Work instructions :: Whichever lines of the entries hold the word "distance" should be identified and copied.

** Opening Records supplied block **

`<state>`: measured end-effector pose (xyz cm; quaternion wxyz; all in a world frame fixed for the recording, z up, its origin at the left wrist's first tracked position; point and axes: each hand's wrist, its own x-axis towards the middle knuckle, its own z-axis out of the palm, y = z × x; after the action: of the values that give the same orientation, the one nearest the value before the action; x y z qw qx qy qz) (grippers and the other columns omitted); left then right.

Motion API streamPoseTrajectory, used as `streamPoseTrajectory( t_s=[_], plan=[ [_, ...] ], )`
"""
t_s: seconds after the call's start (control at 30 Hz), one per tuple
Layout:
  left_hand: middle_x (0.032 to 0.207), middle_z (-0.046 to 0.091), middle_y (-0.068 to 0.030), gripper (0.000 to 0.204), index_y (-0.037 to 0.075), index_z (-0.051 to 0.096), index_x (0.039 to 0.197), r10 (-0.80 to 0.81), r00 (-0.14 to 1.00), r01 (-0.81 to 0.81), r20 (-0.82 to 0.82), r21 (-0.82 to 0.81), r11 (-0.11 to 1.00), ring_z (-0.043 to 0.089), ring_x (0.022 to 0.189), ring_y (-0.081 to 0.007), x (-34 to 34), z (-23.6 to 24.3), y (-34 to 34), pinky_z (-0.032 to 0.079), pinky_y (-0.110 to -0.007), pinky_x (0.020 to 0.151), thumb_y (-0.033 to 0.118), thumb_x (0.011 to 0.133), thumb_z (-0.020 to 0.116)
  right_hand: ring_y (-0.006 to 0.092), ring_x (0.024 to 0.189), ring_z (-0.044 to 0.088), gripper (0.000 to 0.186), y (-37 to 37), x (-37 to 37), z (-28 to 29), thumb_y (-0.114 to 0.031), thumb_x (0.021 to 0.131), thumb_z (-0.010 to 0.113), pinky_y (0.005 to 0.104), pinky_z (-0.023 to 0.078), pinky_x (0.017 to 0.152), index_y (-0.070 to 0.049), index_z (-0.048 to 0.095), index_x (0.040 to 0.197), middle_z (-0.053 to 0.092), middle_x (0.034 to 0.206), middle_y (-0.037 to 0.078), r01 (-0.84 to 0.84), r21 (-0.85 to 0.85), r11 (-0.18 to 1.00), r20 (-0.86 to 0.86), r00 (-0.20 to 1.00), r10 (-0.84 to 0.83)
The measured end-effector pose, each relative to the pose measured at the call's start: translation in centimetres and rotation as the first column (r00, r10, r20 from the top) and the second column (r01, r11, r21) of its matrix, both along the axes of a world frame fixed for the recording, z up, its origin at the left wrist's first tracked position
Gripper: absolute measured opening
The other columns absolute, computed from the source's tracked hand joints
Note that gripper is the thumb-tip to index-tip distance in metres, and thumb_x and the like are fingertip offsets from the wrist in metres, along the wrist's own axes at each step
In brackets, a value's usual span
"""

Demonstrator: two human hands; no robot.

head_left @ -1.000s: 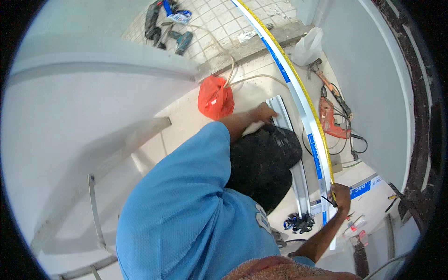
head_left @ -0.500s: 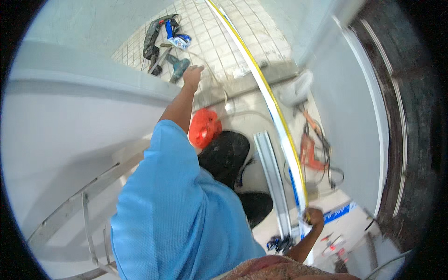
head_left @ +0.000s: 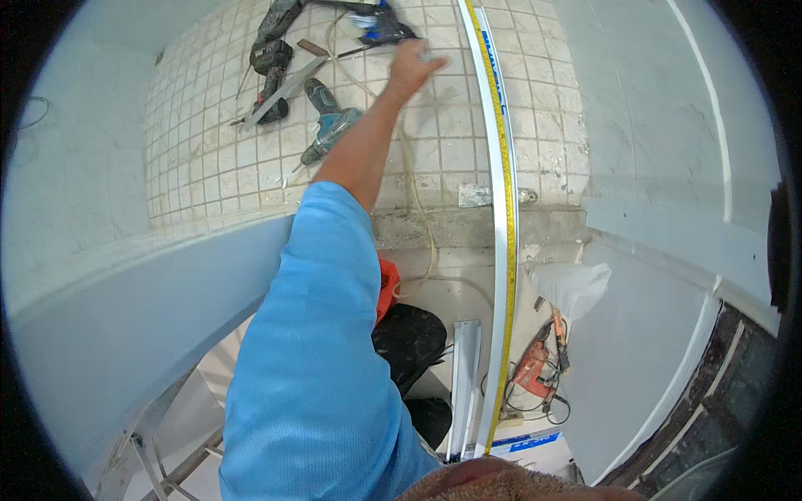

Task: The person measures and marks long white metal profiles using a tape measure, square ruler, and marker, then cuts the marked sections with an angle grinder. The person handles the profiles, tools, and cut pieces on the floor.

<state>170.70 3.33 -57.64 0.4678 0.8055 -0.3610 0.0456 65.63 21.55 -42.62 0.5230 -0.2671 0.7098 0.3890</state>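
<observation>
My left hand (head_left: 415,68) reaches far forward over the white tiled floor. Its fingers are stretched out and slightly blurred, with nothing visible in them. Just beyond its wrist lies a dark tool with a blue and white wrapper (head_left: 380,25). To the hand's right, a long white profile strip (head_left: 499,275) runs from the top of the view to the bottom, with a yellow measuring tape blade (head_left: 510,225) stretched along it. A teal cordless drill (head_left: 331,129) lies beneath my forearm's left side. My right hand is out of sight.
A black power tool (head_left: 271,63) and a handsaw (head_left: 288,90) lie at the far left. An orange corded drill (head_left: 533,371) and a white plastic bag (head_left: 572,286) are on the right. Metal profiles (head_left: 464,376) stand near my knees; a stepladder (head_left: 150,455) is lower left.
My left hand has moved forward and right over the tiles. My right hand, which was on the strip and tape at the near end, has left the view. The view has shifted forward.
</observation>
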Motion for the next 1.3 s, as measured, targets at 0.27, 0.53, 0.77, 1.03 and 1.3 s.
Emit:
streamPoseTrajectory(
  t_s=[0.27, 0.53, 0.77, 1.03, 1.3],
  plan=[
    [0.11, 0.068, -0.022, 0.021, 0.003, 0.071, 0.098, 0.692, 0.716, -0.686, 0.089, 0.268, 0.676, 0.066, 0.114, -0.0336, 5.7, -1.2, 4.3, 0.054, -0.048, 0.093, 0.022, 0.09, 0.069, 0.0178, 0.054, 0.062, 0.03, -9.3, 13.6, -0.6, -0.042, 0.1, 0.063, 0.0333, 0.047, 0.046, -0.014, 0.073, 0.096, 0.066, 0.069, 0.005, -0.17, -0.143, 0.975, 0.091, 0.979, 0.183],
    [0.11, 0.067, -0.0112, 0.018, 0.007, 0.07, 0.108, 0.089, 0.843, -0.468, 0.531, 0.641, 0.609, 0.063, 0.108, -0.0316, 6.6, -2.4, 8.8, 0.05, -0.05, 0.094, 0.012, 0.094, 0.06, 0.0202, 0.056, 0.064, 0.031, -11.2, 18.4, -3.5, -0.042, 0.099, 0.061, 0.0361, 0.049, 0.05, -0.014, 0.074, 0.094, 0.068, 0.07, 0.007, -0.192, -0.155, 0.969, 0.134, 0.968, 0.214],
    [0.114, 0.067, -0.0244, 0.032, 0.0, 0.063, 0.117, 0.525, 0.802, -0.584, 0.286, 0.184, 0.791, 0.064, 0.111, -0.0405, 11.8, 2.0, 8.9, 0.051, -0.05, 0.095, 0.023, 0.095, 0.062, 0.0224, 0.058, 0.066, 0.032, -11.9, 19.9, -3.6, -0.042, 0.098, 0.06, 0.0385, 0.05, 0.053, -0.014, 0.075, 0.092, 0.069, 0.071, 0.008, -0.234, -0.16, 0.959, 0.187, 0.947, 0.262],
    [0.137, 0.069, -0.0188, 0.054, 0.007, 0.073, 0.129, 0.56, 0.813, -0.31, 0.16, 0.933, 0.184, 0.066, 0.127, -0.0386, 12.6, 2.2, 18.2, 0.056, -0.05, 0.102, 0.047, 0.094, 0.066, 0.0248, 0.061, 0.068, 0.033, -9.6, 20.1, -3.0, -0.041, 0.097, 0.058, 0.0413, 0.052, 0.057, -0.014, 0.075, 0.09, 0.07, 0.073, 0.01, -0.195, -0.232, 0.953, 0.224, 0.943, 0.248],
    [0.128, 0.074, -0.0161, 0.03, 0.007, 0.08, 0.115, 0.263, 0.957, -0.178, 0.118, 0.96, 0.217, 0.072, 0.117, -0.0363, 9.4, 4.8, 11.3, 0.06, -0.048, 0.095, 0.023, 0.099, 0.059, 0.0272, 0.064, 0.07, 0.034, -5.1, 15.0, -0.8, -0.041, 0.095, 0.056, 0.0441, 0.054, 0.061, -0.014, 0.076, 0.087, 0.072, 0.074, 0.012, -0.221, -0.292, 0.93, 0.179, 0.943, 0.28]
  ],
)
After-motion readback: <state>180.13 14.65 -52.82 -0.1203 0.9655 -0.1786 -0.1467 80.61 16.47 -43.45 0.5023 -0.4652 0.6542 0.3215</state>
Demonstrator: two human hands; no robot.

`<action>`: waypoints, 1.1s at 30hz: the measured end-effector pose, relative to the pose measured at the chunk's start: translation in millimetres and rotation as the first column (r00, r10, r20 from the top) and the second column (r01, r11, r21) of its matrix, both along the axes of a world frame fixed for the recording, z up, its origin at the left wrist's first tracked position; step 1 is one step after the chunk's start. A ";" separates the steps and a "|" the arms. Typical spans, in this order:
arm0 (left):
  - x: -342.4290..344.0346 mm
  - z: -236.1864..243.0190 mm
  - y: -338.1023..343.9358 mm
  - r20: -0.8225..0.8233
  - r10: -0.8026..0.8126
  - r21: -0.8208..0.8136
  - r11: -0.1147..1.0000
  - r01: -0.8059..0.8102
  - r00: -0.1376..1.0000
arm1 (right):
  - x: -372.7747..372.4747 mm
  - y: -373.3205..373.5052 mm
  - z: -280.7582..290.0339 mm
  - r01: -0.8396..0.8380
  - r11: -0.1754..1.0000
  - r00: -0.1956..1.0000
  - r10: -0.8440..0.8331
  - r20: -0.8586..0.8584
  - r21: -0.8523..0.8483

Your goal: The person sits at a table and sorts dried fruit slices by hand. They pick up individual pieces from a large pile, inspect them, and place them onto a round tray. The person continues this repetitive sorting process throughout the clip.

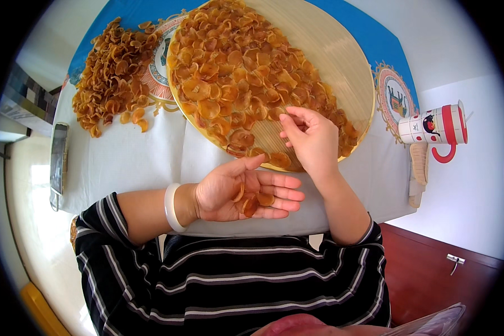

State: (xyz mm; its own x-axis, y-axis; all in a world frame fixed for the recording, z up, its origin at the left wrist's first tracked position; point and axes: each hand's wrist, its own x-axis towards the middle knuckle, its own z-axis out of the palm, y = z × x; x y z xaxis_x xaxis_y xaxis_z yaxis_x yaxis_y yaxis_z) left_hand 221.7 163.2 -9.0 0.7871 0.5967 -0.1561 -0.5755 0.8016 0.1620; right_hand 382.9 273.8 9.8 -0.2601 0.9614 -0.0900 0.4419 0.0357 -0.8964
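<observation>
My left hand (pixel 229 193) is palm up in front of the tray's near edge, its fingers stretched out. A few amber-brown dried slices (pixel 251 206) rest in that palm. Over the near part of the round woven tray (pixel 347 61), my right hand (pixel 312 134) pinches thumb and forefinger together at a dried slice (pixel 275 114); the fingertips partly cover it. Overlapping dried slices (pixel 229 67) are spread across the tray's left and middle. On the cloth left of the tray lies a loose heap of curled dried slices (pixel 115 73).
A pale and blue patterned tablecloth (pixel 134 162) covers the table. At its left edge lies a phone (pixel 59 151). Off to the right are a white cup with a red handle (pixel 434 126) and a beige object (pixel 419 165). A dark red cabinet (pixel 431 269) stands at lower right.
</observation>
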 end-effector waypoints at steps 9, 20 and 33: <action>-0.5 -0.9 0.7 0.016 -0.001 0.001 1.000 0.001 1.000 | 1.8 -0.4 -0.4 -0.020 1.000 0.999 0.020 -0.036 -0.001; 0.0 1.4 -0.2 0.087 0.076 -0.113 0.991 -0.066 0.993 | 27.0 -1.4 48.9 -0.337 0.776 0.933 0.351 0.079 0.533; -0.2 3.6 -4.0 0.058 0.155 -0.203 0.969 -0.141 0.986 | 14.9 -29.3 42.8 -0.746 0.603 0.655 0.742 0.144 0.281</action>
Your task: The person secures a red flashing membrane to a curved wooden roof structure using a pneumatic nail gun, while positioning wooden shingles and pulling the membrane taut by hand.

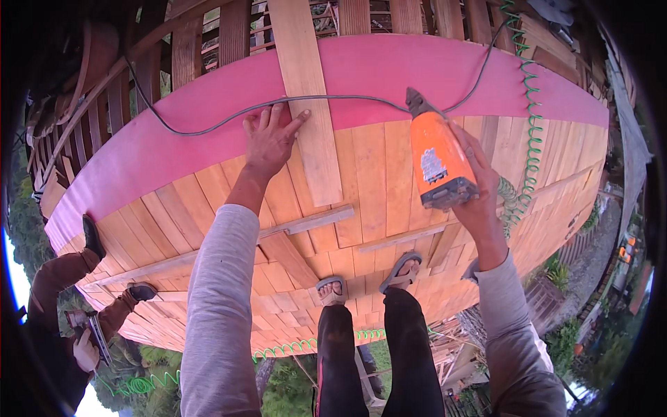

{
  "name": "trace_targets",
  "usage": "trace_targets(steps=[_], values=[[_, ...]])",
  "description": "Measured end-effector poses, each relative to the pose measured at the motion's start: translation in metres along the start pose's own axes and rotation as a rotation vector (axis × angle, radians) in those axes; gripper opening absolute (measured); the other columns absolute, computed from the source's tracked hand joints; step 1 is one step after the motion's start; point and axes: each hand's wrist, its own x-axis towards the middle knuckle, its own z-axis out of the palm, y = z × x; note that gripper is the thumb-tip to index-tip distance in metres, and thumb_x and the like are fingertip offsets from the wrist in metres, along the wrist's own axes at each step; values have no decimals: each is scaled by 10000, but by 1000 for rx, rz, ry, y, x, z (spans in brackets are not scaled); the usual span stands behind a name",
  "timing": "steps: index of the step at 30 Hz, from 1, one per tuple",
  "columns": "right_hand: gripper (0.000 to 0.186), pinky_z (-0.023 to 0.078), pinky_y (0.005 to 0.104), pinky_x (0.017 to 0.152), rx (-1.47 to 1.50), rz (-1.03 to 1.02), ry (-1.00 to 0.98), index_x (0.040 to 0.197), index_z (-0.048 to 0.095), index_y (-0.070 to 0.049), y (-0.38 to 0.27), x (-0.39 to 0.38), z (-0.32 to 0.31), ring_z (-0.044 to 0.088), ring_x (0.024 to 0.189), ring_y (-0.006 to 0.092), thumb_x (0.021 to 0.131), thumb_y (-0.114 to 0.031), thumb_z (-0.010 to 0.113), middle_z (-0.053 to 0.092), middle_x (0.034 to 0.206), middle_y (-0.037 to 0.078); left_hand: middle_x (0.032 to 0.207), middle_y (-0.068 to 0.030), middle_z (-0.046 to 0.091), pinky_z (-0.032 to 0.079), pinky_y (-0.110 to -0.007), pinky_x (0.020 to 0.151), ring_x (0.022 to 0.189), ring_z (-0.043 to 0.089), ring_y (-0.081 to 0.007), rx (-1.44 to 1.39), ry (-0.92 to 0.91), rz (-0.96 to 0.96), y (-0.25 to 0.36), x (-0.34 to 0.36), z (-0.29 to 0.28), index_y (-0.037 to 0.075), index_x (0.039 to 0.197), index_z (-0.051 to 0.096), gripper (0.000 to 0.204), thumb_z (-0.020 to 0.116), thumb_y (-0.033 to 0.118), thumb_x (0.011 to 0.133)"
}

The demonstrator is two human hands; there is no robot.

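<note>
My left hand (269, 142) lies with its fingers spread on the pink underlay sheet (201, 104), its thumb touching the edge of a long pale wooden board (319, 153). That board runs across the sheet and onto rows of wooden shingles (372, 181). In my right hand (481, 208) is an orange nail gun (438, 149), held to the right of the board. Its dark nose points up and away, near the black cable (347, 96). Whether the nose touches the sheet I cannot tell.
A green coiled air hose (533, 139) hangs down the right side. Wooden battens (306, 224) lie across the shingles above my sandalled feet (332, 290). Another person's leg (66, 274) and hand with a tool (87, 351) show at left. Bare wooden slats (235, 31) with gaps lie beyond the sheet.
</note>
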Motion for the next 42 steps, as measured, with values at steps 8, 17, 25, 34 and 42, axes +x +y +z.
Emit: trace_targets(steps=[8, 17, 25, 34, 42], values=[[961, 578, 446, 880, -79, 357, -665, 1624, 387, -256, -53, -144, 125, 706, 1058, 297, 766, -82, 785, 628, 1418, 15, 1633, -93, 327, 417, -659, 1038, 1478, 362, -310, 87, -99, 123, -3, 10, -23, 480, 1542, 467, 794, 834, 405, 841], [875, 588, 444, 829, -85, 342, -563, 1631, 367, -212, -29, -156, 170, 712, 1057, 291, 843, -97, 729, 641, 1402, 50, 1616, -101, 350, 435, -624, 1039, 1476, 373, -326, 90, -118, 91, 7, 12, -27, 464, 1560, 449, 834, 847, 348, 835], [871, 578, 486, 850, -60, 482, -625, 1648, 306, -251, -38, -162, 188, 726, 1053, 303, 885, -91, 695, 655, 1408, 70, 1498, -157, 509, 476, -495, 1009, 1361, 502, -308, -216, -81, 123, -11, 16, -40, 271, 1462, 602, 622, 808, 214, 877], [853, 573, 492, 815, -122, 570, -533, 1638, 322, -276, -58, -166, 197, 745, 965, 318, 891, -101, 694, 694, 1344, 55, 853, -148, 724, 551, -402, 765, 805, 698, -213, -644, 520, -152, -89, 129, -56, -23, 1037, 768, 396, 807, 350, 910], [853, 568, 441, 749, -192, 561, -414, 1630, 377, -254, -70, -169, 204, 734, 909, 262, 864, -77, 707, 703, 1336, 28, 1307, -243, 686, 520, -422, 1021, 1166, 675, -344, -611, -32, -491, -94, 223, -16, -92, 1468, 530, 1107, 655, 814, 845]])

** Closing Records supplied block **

Expected answer ::
Note that gripper is the thumb-tip to index-tip distance in metres, and thumb_x and the like are fingertip offsets from the wrist in metres, along the wrist's own axes at each step
  "description": "Measured end-effector poses, each relative to the pose measured at the motion's start: translation in metres along the start pose's own axes and rotation as a rotation vector (axis × angle, radians) in those axes; gripper opening absolute (measured); the other columns absolute, computed from the source's tracked hand joints; step 1 is one step after the motion's start; point and axes: each hand's wrist, its own x-axis towards the middle knuckle, its own z-axis out of the palm, y = z × x; note that gripper is the thumb-tip to index-tip distance in metres, and thumb_x and the like are fingertip offsets from the wrist in metres, along the wrist's own axes at each step; values have no decimals: each is scaled by 10000, but by 1000 for rx, rz, ry, y, x, z (spans in brackets are not scaled); the usual span stands behind a name",

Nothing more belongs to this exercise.